● **The problem**
For each line below with the word "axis", write out a copy.

········

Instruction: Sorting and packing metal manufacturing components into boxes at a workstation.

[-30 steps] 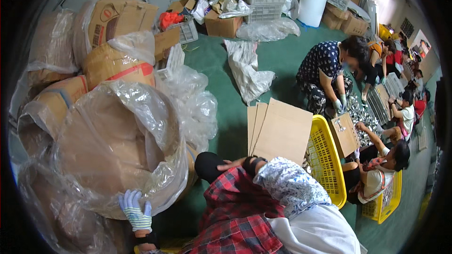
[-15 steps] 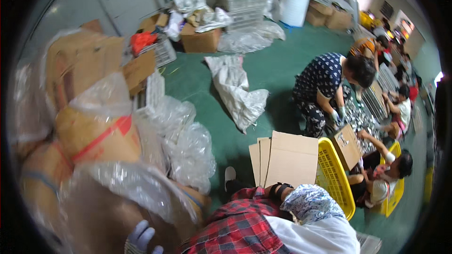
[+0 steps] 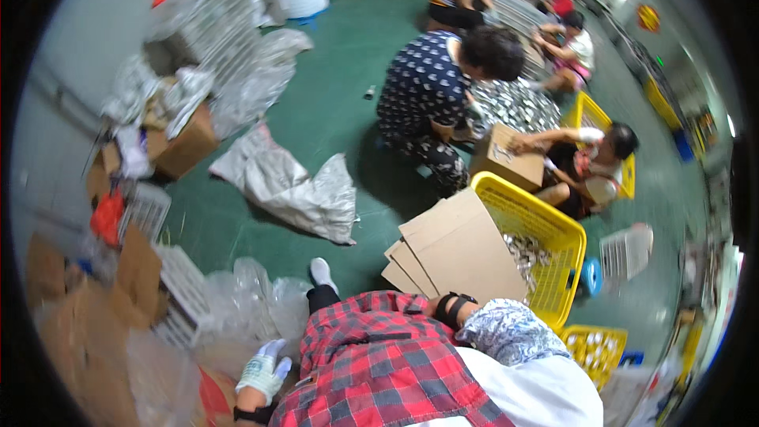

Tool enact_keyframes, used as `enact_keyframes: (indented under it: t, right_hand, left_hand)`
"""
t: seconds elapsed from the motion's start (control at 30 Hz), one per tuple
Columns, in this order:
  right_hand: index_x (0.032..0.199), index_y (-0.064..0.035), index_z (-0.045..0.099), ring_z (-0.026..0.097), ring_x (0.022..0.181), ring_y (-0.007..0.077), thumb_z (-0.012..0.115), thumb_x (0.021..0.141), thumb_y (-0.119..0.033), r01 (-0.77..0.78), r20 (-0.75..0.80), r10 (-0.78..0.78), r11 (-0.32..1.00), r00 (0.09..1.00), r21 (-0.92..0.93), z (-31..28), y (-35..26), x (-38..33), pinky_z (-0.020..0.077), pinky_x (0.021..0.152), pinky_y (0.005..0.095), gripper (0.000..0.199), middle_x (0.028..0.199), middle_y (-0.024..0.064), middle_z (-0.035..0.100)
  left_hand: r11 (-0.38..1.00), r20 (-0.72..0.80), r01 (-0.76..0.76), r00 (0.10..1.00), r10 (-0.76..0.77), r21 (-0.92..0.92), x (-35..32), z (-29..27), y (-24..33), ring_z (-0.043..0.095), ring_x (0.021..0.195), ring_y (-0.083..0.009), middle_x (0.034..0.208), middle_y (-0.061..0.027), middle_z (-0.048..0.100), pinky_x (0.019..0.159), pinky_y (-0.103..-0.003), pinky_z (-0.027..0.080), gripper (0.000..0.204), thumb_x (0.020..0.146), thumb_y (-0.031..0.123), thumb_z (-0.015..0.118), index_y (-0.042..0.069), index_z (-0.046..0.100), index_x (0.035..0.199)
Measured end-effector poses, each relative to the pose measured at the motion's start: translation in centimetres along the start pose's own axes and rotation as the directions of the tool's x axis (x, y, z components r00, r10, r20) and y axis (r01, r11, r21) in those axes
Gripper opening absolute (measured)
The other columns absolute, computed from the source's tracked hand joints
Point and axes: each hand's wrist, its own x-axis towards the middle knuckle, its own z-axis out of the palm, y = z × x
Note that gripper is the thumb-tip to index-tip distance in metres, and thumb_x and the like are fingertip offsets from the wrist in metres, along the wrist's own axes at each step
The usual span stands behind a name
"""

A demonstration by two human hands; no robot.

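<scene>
My left hand (image 3: 265,369), in a white glove, hangs at the lower left beside my red checked clothing (image 3: 371,348). Its fingers are spread with nothing in them. Clear plastic wrapping (image 3: 253,300) lies closest to it. On the right, my right arm (image 3: 506,341) wears a patterned sleeve cover and a black strap. It reaches to the lower edge of several fanned brown cardboard sheets (image 3: 462,241), which it appears to grip; the fingers themselves are hidden. The sheets overlap the left side of a yellow basket (image 3: 571,241) containing small shiny metal pieces (image 3: 528,257).
A white woven sack (image 3: 288,186) lies on the green floor ahead. Crouched at the right, a person (image 3: 423,83) in patterned clothes works by a metal heap (image 3: 514,107). Another person (image 3: 601,166) sits by a cardboard box (image 3: 506,162). Boxes (image 3: 95,348) crowd the left.
My view has swung right, so the sack and the people sit farther left. My left hand has come more fully into view. The cardboard sheets stay against my right arm and now look tilted.
</scene>
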Motion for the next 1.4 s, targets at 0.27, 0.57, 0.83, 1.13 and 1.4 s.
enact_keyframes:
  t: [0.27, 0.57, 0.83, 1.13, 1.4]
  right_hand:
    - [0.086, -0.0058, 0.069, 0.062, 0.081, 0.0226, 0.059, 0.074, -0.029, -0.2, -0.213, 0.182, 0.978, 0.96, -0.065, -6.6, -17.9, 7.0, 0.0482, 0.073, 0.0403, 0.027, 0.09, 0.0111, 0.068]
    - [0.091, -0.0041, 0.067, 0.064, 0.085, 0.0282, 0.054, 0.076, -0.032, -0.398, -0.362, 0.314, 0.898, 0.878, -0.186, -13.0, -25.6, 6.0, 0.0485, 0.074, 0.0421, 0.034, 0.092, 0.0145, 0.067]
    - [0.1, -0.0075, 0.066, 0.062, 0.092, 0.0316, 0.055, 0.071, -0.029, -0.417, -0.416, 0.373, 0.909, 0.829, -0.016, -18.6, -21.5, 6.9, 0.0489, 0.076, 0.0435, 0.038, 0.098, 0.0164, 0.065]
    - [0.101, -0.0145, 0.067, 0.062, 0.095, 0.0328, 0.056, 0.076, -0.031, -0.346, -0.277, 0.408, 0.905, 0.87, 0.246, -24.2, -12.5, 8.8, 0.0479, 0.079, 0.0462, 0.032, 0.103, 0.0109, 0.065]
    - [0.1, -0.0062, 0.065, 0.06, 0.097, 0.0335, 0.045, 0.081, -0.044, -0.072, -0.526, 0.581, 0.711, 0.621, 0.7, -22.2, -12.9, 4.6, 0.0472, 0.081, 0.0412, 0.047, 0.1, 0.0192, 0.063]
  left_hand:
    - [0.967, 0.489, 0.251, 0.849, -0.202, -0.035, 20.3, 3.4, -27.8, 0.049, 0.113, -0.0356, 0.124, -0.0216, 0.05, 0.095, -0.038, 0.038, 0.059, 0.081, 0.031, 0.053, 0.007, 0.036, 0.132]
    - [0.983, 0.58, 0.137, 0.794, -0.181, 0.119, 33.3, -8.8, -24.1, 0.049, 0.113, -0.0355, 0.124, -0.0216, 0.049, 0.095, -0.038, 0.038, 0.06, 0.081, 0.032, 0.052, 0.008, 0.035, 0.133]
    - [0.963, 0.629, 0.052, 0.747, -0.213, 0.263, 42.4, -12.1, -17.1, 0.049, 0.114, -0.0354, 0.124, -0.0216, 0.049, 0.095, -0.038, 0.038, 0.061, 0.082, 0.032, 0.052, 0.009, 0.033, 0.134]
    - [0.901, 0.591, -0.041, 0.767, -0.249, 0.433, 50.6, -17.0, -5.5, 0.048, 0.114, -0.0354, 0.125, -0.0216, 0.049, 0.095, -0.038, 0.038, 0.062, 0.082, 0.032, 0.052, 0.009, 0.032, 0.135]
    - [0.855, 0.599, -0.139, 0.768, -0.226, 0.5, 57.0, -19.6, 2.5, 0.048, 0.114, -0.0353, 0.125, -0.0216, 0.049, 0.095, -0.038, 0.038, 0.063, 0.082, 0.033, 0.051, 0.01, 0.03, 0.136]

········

● **Exercise response**
Measured end-effector poses, each relative to the pose measured at the motion's start: translation in centimetres along the start pose's own axes and rotation as the directions of the tool's x axis (x, y, z components r00, r10, r20) and y axis (r01, r11, r21) in those axes
Point and axes: each hand's wrist, its own x-axis towards the middle knuckle, its own z-axis out of the palm, y = z × x

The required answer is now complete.